Description
Followup to #921 which we merged, and I was hoping to do some post-merge followup on. This issue will track some of that followup.
- docs Various updates for
--progress-fd
#961 - integration tests tests: Add some sanity checking of --json-fd #1017
- size concerns
size concerns
In the PR we kept going back and forth on whether the progress data should require the client to keep track of state or not. @antheas was calling this "normalization". There's clear simplicity in having the protocol be stateless.
However...looking at the layer progress (one of the most important phases) in a local run here during a download, we keep accumulating and emitting more data (completed subtasks) for each layer. In this run the final ProgressBytes
I got was 12 KiB which...is a bit more than I was expecting.

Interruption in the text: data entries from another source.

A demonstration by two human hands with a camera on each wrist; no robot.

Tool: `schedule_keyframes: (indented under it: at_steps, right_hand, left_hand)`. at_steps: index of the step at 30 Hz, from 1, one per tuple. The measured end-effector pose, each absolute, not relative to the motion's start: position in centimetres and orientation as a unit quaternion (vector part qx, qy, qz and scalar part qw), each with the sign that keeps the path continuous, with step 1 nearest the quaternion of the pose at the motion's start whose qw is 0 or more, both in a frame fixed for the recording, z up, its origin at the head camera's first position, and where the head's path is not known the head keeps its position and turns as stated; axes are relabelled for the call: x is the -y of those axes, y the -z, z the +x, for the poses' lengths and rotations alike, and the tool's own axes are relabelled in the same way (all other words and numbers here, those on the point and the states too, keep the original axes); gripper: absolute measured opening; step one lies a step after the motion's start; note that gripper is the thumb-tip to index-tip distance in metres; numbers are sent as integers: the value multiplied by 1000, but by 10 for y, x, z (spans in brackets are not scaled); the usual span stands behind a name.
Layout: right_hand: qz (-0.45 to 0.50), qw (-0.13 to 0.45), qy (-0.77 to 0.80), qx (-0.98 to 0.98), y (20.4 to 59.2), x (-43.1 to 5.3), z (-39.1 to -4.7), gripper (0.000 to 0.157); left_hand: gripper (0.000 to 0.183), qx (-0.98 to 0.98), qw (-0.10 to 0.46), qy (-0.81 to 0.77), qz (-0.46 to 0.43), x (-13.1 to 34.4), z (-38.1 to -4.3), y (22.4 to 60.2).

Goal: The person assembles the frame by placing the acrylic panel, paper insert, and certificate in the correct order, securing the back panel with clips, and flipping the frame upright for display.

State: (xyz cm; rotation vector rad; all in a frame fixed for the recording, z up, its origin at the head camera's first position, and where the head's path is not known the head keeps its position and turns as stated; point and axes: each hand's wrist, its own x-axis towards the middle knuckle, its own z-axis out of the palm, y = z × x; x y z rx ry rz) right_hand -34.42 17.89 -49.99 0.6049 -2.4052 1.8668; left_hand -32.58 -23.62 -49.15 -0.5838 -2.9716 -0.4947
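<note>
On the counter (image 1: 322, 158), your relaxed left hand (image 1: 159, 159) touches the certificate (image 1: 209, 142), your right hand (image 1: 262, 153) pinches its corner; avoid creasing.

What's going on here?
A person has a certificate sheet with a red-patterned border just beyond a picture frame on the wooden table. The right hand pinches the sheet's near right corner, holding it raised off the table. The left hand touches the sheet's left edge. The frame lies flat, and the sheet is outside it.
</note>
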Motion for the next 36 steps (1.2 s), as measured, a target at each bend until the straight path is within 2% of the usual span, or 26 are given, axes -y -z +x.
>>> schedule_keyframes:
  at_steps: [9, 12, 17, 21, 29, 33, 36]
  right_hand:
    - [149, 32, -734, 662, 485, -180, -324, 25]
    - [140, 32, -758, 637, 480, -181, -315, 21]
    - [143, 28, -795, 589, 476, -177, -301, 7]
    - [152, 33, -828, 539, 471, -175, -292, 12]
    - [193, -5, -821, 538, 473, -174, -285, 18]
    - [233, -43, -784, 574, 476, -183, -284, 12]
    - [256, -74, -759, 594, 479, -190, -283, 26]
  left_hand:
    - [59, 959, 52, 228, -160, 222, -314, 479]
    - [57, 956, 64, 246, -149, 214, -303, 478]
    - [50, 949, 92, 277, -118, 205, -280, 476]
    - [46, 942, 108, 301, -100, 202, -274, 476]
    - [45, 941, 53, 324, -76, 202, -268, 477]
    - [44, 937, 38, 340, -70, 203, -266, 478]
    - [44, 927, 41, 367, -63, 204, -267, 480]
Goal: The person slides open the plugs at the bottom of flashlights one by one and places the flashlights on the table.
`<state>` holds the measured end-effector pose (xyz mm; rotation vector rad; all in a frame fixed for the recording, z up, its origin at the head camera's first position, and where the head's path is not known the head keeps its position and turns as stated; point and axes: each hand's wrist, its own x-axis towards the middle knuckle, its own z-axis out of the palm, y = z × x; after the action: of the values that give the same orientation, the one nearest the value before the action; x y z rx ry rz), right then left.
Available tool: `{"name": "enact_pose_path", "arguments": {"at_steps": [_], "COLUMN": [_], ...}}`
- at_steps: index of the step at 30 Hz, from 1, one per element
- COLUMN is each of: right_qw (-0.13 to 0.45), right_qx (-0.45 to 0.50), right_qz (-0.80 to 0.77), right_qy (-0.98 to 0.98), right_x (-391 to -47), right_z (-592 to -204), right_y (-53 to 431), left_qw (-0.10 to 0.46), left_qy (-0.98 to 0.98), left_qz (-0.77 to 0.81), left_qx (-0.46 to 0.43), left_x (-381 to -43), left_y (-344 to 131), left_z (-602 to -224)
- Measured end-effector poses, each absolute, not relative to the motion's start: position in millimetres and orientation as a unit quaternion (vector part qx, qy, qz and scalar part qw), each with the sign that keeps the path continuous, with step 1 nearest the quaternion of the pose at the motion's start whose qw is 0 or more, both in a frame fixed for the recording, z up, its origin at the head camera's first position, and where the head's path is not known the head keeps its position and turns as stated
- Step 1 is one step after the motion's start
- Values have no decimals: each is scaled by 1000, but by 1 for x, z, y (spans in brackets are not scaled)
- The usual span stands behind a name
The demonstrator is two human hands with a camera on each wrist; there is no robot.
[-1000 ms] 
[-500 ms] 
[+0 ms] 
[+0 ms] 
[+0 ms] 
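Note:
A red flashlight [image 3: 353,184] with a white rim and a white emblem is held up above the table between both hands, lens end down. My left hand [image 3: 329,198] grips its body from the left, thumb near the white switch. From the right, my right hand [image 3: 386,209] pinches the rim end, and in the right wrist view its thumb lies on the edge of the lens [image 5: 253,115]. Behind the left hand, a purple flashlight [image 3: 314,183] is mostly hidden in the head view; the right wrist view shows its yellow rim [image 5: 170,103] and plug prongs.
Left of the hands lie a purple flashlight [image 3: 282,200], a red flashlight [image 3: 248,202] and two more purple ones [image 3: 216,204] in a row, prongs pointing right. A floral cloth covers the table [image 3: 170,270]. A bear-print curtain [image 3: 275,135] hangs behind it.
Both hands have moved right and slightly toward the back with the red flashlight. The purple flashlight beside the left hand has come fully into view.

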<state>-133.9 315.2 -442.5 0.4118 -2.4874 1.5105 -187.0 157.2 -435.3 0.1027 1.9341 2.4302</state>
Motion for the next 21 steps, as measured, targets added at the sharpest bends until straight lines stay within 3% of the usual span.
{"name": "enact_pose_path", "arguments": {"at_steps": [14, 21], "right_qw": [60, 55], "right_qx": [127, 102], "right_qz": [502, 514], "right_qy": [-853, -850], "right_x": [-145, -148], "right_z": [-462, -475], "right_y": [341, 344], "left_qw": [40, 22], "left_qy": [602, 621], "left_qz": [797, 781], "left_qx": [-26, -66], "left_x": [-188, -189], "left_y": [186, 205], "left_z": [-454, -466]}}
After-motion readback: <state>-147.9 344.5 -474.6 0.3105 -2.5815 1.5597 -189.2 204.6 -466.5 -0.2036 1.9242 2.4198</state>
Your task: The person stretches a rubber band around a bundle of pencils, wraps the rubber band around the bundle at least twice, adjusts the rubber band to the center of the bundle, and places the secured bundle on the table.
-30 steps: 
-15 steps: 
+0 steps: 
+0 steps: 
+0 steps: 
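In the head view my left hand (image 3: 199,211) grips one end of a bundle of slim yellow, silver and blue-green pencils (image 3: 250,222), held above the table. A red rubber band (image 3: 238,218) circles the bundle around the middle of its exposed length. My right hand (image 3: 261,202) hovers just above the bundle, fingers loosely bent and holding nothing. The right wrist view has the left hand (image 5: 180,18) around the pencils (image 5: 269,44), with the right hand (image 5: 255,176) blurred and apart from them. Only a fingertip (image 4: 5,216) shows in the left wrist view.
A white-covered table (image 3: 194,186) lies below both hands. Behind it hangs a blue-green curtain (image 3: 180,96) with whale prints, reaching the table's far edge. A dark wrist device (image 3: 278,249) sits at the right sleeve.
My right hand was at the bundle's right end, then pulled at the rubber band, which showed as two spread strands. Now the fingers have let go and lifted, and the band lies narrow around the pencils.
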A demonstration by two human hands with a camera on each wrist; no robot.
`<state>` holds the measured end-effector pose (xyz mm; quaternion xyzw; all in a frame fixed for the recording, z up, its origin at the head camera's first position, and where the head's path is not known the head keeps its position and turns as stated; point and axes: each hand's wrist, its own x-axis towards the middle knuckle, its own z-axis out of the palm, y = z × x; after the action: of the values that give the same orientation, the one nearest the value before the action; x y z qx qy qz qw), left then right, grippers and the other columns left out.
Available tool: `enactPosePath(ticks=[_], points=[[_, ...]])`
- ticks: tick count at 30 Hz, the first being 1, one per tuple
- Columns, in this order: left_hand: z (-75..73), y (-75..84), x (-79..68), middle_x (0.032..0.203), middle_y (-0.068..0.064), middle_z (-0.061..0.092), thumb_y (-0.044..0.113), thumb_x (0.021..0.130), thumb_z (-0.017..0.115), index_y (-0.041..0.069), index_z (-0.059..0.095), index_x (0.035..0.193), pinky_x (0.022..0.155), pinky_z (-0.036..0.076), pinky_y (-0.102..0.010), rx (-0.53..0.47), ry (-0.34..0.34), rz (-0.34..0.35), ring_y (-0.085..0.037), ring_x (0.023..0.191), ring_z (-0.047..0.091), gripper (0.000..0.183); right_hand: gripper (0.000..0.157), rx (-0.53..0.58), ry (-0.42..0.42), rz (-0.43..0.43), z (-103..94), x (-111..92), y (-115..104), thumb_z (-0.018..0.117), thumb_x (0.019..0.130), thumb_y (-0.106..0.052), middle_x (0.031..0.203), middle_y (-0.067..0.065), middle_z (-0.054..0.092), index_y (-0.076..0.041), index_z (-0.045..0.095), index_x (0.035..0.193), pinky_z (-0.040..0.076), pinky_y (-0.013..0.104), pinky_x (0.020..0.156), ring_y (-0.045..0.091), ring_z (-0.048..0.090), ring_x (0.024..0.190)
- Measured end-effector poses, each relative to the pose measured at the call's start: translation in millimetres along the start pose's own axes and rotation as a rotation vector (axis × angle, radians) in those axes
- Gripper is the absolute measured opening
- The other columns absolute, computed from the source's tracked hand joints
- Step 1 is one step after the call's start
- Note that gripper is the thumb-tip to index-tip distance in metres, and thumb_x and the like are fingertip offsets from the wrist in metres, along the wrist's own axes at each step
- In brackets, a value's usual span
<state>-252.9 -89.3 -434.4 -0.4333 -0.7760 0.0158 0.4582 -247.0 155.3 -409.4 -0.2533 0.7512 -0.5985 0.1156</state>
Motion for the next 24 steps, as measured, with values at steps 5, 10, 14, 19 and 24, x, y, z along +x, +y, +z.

Click for (prettified) example:
Does that size actually matter? Well...obviously we're talking about local IPC so 12k isn't large exactly, but we are also trying to emit this data at a relatively high frequency. Note that a default Linux pipe buffer is 64k, so if the reader slows down a bit that's only a maximum of 5 messages queued before we fill the pipe.
The size of this progress data will grow with the number of layers...let's say in the future we start using 100 layers (not at all an unreasonable thing!) that'd double to 25k of JSON etc.
This is data we're serializing and having the caller to deserialize ~5 times a second, competing with actual real work (like decompression, sha256 etc.).
OK well, benchmarking this obviously CPUs are super fast and python parses it in 44.4 usec
here...but...still...it wouldn't be a huge burden at all to have a stateful protocol either.